Required action
A word-for-word retyping of the listing is the goal.
(The data)
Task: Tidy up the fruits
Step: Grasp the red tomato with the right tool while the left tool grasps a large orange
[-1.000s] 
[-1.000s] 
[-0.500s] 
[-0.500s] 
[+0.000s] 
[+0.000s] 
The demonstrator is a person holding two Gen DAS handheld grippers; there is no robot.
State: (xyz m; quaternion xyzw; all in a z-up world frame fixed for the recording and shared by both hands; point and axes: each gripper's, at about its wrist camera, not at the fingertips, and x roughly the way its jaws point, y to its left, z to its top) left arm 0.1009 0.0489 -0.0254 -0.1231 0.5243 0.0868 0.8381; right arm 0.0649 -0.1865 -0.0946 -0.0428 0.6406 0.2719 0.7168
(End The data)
The answer
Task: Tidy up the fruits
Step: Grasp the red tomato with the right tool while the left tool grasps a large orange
[-1.000s] 
[-1.000s] 
[-0.500s] 
[-0.500s] 
[+0.000s] 
[+0.000s] 
The demonstrator is a person holding two Gen DAS handheld grippers; there is no robot.
State: (xyz m; quaternion xyzw; all in a z-up world frame fixed for the recording and shared by both hands; point and axes: each gripper's, at about its wrist camera, not at the fingertips, and x roughly the way its jaws point, y to its left, z to its top) left arm 0.1009 0.0489 -0.0254 -0.1231 0.5243 0.0868 0.8381; right arm 0.0649 -0.1865 -0.0946 -0.0428 0.6406 0.2719 0.7168

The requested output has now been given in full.